Believe it or not, that sort of wide-eyed idealism is exactly what propelled me into community journalism back in 1996, and it's what has kept me in the business through years of being called a Democratic toady and a Republican stooge, through being demonized as a muck-raker and a trouble-maker, and through reams of vitriol poured out by people who have disagreed with editorial stands my newspapers have taken. (One of my most treasured journalistic possessions is a 1,500-word tirade to the editor from a former mayor after we endorsed his opponent and he lost re-election by a landslide.)
Recently in Quakertown, I was given a reminder of the way community journalists can affect the communities we cover if we stay faithful to our mission of reporting the news in a thorough, unbiased and professional manner.
I'm referring to a new computers-on-a-cart program that's coming to Frank K. Hehnly School, thanks to my coverage of the school district.
On Oct. 28, the Quakertown Board of Education was asked to decide whether to lease 24 laptop computers for Hehnly School at a cost of $6,912 a year for five years.
Only five of the 10 board members voted in favor of the program. Four voted against it, and one -- Garwood representative James Mattheson -- abstained, since Garwood sends students only to Arthur L. Johnson High School, and not to the district's elementary schools.
It was past midnight and I was back at the newspaper offices writing my story about the decision when it hit me. A majority of the Clark representatives had voted for the proposal. Even though his abstention was meant to keep him from influencing board decisions, Mattheson's mere presence on the board had raised the ante, effectively altering the outcome of the vote.
By this time it was much too late to call anyone, and I knew the explanation I would get -- five out of 10 is not a majority -- so I did what any responsible journalist would do: I filed my story, made a note to do a follow-up and went home to get some sleep.
On Thursday I reached out to Mark Maple of the Iowa School Boards Association.
"There's nothing in the statute or code, but there have been commissioner's decisions that typically say the representative would be a nonvote," Maple told me. "It's not an abstention; it's essentially a shifting quorum."
Maple referred me to an Aug. 5, 1997, decision by then-Commissioner of Education Leo Klagholz about school districts with a relationship like the one shared by Garwood and Quakertown.
The decision is small -- barely five pages -- but it was an earthquake where the board's vote was concerned. Klagholz essentially wrote that if the issue doesn't affect the sending district, then their representatives don't vote.
Exclude Mattheson, and the vote is 5-4. Motion passes.
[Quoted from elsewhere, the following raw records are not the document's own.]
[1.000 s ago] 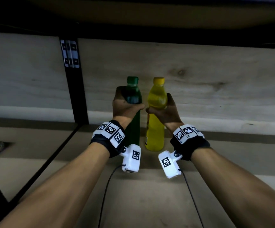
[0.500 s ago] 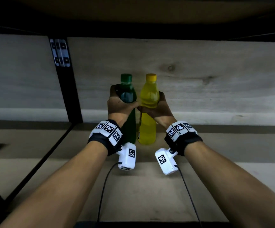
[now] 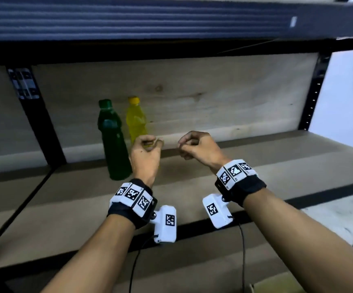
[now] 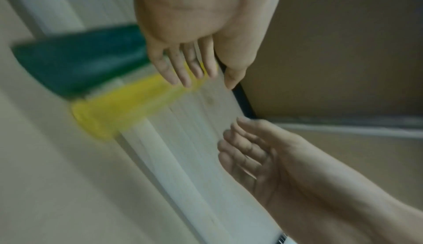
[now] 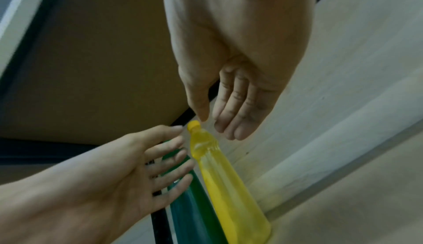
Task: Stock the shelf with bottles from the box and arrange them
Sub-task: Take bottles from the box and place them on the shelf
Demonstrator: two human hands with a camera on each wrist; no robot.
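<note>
A green bottle (image 3: 112,142) and a yellow bottle (image 3: 137,121) stand upright side by side near the back of the wooden shelf (image 3: 224,187). My left hand (image 3: 150,144) hovers in front of the yellow bottle and covers its lower part, touching neither bottle. My right hand (image 3: 185,145) hangs to the right of it, apart from both bottles. Both hands hold nothing, their fingers loosely curled. In the left wrist view the green bottle (image 4: 87,61) and the yellow bottle (image 4: 119,110) are blurred. The right wrist view shows relaxed fingers (image 5: 233,114) above the yellow bottle (image 5: 224,184).
A black upright post (image 3: 42,127) divides the shelf left of the bottles, and another post (image 3: 313,98) stands at the right end. The shelf above (image 3: 150,20) overhangs. A cardboard edge (image 3: 277,282) shows at the bottom right. Bare shelf board lies right of the bottles.
Both hands have let go of the bottles and drawn back toward me. The bottles stay standing together, and the view has pulled back from the shelf.
</note>
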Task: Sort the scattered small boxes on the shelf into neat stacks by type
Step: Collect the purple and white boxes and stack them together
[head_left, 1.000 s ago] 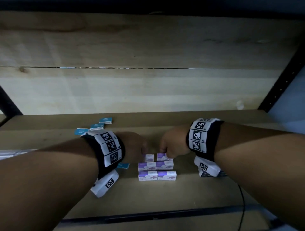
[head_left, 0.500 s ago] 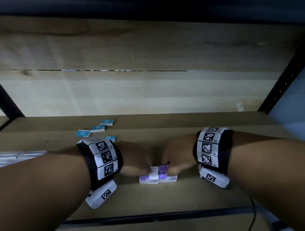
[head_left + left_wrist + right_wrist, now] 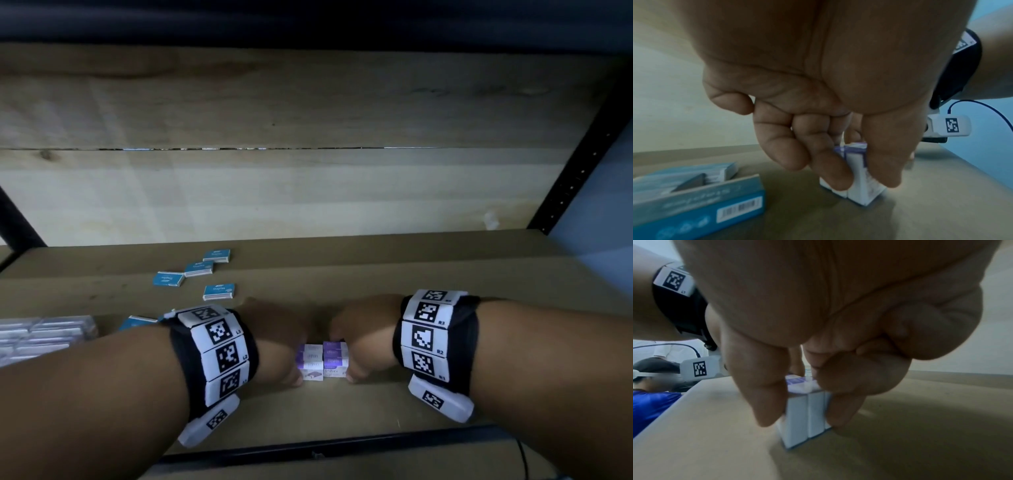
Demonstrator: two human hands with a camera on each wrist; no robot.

I called Paul Ortenzio, the Quakertown superintendent of schools, to tell him about my discovery. Since he had been given different legal advice from a qualified attorney, he was skeptical.
"The way I understand it, it has to be a majority of the whole board -- and the whole board is 10," he said.
Karen Amalfe, a school board member who had been lobbying for the laptops since the start of the summer, also was surprised by what I had to say, but she welcomed the news.
"That seems to be contradicting what the attorney told me," she said. Then she added: "If I could get that overturned, that would be wonderful."
That's pretty much what happened. Michael Gross, the board attorney, had been unaware of Klagholz's decision, but he agreed with my interpretation and said he had let the administration know that he was amending his legal advice about counting votes. The official record is going to reflect that the board voted to buy the computers.
The irony to all this is that I'm not personally convinced about the need for a laptop computer program myself. A former teacher, I regard parental involvement and teacher commitment to engaging the students as far more essential than the bells and whistles that make us so enamored with technology.
That's not important, though; what does matter is that the Quakertown Board of Education voted a certain way, and the way that vote was interpreted didn't square with how it was supposed to be counted. I had a question, I knew where to look for an answer, I found it, and I reported what I found.
In another month or so, a few hundred elementary school students are going to have access to computers they wouldn't have had otherwise, due in some small part to me.
That's what it's about. That's why I've stayed in community newspapers while co-workers of mine have landed jobs covering professional sports teams for the Associated Press, reporting for The Los Angeles Times, and chronicling the daily shenanigans at the New Jersey State House for one news bureau or another.
A colleague at The Princeton Packet once told me she hopes to ride on Air Force One some day as a member of the White House Press Corps. Jennifer's good at what she does; I won't be at all surprised if she someday works for The New York Times or the Washington Post doing just that.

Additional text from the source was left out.